Digital pathology program could help patients get a diagnosis faster in Kitchener
Getting a diagnosis in Kitchener may soon be easier thanks to a $1 million gift for Grand River Hospital and St. Mary’s General Hospital.
The funds from the Savvas Chamberlain Family Foundation will help bolster a digital pathology program.
Pathology is the study and diagnosis of diseases. It can involve examining surgically removed tissues, organs and bodily fluids. Pathologists examine tissues to help find a diagnosis for a patient.
Under the program, health care teams will be able to digitize pathology slides, enabling pathologists to examine and share high-resolution images of tissue samples online remotely. The Digital Pathology Lab will be used on all tissue pathology samples, benign and malignant.
In a release, representatives for the hospitals said, “This not only increases efficiency but also opens doors for collaboration between medical professionals across the globe, leading to more accurate diagnoses and improved treatment plans for patients.”
“What it does is moves us away from an old technology – a very manual, analog technology that’s over 200 years old, using a light microscope,” Dr. Dimitrios Divaris, Grand River Hospital and St. Mary’s General Hospital’s Chief and Medical Director of Integrated Department of Laboratory Medicine and Pathology explained.
“We can now scan pathology images and we can interpret them using the scanned images. That allows us to collaborate. We can send a case within the department or to other institutions for difficult diagnoses. We can get another opinion of an expert pathologist if needed,” Divaris said.
The program will also incorporate artificial intelligence (A.I.).
“We’re going to be able to tap into some of those A.I. tools as we mature our diagnostic digitization pathology.
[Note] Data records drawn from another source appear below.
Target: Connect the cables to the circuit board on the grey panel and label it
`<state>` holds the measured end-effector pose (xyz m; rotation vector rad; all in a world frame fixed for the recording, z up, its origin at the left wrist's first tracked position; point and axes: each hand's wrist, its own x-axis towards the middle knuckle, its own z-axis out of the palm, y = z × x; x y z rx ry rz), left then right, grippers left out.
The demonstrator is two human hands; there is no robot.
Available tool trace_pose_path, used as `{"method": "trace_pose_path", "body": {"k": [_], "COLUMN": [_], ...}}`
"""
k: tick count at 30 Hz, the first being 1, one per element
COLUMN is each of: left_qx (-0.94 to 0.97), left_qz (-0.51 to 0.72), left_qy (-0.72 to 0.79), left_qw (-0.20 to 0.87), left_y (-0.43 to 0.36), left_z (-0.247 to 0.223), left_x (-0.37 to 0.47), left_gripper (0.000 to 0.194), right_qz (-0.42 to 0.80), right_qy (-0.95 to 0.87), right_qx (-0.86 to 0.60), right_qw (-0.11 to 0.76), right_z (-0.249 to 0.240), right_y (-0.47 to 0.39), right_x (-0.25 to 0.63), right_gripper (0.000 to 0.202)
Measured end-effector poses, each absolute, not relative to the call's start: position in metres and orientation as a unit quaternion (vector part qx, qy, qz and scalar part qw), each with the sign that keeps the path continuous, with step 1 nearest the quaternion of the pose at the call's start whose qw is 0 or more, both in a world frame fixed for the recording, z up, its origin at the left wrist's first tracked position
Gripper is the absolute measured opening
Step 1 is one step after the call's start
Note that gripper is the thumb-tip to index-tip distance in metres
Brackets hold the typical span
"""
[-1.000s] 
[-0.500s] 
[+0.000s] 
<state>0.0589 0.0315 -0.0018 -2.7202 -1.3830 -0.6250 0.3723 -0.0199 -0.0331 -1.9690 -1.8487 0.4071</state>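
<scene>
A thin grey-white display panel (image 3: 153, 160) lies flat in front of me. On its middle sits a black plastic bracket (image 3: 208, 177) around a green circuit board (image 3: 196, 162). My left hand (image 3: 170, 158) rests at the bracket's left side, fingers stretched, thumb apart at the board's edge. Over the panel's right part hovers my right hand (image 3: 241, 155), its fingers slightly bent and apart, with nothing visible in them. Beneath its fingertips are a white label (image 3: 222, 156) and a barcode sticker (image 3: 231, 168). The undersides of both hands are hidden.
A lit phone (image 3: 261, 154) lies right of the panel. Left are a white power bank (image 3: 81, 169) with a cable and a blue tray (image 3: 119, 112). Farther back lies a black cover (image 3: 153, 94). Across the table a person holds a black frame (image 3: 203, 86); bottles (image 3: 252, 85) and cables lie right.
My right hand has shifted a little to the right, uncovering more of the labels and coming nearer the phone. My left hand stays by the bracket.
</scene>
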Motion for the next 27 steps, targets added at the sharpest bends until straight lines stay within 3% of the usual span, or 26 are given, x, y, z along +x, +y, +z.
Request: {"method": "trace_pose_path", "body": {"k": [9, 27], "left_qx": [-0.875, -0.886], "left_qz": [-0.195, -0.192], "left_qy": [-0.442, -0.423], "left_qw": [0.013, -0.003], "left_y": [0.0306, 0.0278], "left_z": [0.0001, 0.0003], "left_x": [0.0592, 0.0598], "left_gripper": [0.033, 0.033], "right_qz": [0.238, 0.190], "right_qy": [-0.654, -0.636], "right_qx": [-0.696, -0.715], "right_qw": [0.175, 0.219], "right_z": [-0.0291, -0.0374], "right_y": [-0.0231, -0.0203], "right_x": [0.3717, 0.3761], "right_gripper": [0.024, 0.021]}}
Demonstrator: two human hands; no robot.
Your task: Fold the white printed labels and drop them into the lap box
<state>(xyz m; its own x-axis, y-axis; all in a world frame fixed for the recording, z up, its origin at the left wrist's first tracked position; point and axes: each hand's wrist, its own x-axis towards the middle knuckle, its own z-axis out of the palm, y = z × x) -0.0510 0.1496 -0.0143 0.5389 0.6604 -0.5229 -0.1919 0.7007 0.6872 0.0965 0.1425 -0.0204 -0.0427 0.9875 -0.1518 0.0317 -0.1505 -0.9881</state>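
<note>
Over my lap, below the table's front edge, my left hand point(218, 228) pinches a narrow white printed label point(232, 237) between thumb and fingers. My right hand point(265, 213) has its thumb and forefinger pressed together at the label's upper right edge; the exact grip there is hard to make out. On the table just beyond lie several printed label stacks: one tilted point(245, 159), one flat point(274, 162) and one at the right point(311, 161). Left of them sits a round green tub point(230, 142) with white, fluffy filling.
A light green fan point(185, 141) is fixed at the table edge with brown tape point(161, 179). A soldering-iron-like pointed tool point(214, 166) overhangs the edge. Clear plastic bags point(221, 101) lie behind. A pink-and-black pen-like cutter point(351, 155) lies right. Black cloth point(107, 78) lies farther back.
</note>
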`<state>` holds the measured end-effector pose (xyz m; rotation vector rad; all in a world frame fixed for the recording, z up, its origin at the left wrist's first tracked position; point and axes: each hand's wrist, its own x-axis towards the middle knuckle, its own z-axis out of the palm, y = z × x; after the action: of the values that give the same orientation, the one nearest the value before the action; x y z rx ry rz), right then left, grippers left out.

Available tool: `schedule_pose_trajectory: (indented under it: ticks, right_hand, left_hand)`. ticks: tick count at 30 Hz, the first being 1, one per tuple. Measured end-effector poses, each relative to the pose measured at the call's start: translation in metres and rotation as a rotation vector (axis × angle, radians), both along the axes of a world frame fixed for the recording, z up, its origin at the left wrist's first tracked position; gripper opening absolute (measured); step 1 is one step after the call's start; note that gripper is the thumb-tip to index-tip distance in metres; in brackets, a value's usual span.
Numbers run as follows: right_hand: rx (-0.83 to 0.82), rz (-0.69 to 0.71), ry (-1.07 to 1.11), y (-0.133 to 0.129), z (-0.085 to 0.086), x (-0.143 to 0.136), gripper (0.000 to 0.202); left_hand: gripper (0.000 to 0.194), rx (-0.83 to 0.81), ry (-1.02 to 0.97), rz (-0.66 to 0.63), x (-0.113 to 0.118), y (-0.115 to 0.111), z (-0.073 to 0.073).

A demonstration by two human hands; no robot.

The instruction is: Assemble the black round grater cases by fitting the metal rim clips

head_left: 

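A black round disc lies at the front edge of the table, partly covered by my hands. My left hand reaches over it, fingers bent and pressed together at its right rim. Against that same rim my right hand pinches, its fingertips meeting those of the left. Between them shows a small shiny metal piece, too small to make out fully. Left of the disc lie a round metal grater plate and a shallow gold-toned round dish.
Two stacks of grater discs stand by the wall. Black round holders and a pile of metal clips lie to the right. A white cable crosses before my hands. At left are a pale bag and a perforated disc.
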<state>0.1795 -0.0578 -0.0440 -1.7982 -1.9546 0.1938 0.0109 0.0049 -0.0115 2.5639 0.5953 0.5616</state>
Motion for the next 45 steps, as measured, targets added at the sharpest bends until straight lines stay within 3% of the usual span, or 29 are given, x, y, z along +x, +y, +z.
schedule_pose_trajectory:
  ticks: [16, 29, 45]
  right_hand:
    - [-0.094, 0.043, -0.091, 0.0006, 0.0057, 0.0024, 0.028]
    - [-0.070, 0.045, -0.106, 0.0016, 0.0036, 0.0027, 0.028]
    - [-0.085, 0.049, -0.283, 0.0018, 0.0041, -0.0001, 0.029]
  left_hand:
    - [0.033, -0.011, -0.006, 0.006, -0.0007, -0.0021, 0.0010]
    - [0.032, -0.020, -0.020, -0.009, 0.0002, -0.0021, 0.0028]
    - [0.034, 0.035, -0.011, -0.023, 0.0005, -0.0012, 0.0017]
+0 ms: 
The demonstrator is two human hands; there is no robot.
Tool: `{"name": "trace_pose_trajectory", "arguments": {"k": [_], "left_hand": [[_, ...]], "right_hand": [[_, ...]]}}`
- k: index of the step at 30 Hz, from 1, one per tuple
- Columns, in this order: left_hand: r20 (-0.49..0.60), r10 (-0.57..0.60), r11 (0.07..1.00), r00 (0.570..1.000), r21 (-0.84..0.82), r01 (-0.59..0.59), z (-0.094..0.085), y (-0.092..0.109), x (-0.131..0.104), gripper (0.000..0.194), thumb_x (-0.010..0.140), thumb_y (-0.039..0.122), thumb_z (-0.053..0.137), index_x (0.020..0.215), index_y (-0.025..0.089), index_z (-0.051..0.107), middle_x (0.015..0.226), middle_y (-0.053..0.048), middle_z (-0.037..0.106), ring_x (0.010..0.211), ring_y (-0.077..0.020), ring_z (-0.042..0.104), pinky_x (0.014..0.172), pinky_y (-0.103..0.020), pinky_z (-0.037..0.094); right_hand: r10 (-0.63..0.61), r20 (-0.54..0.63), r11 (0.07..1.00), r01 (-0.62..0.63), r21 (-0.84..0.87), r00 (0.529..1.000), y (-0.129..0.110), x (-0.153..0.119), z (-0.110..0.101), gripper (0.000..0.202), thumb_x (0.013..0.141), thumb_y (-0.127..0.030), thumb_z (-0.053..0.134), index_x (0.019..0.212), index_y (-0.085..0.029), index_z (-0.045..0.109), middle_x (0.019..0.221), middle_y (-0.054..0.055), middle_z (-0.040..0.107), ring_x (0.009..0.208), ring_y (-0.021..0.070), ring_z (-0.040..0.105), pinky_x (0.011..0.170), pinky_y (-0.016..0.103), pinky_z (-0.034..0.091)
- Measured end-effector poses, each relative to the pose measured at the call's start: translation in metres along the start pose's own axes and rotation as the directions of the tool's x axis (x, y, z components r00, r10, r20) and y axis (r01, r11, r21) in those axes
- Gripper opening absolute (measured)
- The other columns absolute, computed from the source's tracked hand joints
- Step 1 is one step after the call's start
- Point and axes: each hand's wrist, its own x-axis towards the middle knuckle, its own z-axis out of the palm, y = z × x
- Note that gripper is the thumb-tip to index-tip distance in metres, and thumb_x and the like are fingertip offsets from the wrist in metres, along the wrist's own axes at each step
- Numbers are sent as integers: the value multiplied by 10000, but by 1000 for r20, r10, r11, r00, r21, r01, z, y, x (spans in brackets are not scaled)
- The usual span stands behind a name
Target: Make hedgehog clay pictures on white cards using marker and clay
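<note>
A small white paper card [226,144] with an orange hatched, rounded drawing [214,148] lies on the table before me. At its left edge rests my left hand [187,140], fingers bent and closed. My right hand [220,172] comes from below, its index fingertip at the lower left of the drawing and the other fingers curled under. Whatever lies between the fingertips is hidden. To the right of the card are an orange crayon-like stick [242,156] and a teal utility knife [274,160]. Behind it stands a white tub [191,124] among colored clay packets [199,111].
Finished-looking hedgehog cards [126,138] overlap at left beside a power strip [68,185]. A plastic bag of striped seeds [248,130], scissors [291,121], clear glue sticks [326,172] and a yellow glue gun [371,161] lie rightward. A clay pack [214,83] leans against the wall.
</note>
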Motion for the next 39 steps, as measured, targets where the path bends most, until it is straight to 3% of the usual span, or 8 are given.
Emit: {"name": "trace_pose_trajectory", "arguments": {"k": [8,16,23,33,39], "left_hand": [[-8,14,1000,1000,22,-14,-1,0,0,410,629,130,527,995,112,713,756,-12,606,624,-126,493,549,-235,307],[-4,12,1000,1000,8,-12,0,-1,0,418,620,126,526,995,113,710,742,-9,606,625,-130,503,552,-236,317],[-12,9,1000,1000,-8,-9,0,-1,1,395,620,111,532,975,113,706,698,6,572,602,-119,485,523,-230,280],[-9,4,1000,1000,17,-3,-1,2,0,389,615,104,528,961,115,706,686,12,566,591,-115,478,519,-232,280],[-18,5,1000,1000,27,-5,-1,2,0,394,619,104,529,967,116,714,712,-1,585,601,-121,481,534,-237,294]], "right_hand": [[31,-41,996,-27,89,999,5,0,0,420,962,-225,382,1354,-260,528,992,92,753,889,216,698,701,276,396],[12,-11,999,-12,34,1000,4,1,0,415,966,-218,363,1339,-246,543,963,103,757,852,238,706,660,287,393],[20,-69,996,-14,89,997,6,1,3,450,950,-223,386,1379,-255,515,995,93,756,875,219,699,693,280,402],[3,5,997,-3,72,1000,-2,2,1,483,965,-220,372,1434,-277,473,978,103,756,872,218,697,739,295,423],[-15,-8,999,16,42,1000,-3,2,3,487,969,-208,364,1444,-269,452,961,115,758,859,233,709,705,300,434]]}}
It will be a tool that our pathologists can lean on to help look at very complicated cases and seeing what’s out there as a resource, almost like a library,” Renee Giroux, Integrated Director of Pathology and Laboratory Medicine at Grand River Hospital and St. Mary’s General Hospital said.
As for the donor, he said it is a cause very close to his heart.
“I am passionate in fighting cancer. My family was hit by cancer,” Savvas Chamberlain said. “I am passionate to use some of my own personal resources and some of the resources of our foundation to fight cancer.”
He also hopes to see the project expand to other hospitals.
The move comes after a 2022 pilot project explored what is possible through the technology. The equipment comes from Huron Digital Pathology in St. Jacobs.
The hospitals said the project is also being supported by OBIO, a not-for-profit, membership-based organization dedicated to developing human health products.